INFORMATION SHOWN:
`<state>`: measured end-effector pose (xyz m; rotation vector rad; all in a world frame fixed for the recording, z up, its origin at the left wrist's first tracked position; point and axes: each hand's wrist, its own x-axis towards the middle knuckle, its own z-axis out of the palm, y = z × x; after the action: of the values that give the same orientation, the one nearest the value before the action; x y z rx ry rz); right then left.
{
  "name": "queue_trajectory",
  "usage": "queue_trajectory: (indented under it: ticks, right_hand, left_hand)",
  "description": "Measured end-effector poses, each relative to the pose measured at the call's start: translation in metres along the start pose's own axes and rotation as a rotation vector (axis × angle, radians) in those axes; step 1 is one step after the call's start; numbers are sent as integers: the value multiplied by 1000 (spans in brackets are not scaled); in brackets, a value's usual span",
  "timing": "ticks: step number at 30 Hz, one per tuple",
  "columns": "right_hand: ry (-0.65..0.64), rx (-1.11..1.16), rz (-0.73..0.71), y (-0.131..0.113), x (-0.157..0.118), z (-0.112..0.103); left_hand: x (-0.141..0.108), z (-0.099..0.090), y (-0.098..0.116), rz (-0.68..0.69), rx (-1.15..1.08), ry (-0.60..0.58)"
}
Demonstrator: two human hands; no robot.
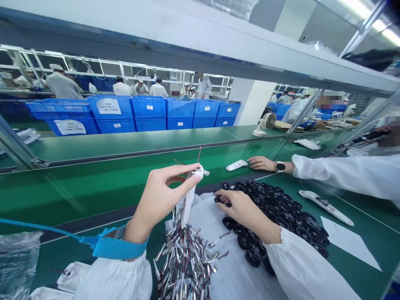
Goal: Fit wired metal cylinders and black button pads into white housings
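Note:
My left hand, with a blue strap at the wrist, pinches a white plastic housing near its top end. The housing hangs upright, with a small silver motor and a thin red wire at its top. Beneath it lies a heap of small silver motors with wires. My right hand has its fingers closed around a small black part at the left edge of a pile of round black parts, above a white sheet.
Beyond the bench runs a green belt carrying a white housing; a co-worker's hand reaches beside it. Another housing and paper lie right. White housings sit lower left. A shelf crosses overhead.

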<state>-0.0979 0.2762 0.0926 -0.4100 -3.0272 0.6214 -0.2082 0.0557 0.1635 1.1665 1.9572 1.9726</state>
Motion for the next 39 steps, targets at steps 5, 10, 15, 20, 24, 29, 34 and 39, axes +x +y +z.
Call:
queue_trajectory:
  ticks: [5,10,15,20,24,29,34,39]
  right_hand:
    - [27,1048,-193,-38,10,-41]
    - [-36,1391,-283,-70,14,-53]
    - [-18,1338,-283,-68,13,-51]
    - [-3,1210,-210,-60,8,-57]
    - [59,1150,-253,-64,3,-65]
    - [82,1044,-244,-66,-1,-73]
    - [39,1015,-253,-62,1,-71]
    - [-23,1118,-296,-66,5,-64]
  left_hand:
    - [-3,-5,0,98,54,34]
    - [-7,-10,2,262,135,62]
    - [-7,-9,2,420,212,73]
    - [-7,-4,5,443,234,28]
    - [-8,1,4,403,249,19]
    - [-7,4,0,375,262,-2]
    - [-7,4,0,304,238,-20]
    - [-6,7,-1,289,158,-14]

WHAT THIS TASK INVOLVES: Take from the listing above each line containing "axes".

RESPONSE:
`<state>`: measured end-effector pose (xyz m; rotation vector rad; all in a world frame fixed for the recording, z up, its origin at the left wrist's first tracked position; point and axes: each hand's wrist, its own x-axis towards the middle knuckle, its own z-axis out of the palm, y = z × x; after the action: of the values that give the same orientation, the one nearest the value before the action; x y z rx ry rz); right then left.
  "description": "Measured end-effector poses, each relative to the pose measured at the call's start: translation in metres along the start pose's own axes and rotation as a rotation vector (axis × angle, radians) in those axes; step 1 is one step after the call's start; numbers are sent as integers: the value multiplied by 1000 (spans in brackets are not scaled); in brackets, a value's usual span",
Motion for the next 39 steps, targets at steps 5, 10, 15, 20, 24, 29, 34 and 39, axes +x +y +z.

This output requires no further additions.